━━━━━ Data supplied ━━━━━
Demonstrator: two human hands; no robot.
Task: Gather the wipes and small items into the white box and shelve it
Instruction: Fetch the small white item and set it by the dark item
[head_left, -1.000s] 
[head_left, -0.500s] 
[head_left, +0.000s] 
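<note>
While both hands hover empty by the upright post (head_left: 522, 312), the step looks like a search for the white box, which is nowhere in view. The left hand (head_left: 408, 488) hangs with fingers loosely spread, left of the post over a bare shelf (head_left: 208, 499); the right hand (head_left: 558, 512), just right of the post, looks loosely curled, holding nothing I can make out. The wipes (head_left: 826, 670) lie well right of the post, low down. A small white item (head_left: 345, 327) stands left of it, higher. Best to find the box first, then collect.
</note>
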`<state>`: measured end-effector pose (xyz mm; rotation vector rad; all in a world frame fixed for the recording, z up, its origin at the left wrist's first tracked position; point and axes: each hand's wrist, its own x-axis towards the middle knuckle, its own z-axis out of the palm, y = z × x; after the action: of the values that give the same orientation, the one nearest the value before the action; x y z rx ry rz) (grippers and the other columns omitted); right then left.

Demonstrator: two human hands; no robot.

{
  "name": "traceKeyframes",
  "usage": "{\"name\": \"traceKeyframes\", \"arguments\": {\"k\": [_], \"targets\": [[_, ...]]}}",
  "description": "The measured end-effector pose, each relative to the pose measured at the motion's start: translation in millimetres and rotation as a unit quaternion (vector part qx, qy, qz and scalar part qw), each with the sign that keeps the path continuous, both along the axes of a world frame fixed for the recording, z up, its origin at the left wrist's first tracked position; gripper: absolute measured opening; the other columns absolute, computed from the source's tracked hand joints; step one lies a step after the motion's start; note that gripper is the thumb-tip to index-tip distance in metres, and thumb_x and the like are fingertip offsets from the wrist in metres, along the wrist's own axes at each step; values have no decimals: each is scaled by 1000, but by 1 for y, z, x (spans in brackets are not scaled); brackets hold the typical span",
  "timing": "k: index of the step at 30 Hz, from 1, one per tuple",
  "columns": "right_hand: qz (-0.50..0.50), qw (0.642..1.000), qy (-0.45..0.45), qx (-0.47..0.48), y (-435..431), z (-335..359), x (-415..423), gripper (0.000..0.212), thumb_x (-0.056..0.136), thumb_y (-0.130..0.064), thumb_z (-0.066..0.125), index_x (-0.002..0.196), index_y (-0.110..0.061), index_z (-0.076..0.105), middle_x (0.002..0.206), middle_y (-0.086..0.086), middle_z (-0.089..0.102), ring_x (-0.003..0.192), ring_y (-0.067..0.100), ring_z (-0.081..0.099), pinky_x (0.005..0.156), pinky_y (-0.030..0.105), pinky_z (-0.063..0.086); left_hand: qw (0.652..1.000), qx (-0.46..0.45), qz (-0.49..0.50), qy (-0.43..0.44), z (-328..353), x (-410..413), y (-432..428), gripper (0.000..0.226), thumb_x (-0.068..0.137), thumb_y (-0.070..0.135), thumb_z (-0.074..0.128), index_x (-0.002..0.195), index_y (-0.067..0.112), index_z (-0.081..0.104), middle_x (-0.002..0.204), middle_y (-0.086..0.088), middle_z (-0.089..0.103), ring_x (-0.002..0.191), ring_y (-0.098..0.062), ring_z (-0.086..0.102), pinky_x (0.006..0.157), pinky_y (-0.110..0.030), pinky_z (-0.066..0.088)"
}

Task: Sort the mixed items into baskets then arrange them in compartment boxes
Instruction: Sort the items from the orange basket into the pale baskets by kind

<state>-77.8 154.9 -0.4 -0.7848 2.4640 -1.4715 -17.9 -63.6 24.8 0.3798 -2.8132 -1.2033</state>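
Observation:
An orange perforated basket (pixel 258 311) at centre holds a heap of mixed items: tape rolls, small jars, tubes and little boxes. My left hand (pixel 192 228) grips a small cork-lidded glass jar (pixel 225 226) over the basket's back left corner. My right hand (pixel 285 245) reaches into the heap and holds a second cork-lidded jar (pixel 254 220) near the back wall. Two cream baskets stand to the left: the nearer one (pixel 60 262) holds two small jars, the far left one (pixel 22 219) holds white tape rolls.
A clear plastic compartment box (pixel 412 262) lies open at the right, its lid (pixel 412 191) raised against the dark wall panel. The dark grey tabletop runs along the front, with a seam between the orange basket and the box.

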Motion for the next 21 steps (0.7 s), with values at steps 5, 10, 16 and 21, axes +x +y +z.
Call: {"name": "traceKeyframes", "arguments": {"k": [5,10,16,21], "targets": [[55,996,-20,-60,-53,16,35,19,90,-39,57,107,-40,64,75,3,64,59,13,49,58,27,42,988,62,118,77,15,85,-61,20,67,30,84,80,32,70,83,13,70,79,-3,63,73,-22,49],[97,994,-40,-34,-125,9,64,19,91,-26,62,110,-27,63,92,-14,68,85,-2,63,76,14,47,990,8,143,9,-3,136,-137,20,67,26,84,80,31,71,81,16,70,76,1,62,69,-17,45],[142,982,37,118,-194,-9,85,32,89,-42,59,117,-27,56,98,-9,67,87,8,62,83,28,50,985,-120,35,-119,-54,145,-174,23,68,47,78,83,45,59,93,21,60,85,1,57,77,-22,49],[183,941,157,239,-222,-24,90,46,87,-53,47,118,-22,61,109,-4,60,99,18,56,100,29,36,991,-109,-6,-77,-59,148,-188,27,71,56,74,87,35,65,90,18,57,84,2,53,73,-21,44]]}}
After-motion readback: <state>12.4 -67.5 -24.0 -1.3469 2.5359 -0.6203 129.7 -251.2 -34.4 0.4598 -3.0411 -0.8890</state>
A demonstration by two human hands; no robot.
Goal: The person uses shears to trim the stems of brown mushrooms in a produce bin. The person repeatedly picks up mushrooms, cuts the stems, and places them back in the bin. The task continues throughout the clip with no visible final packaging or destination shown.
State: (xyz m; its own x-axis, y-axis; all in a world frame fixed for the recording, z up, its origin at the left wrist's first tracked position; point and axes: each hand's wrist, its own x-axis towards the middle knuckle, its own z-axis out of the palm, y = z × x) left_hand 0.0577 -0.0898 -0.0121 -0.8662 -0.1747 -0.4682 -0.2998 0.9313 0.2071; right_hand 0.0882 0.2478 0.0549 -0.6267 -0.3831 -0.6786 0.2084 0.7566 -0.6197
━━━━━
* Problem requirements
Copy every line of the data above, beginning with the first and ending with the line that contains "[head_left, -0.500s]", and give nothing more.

* Reply
Demonstrator: two human hands; no robot.
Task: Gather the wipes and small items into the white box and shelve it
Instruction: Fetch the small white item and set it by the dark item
[head_left, -1.000s] 
[head_left, -0.500s] 

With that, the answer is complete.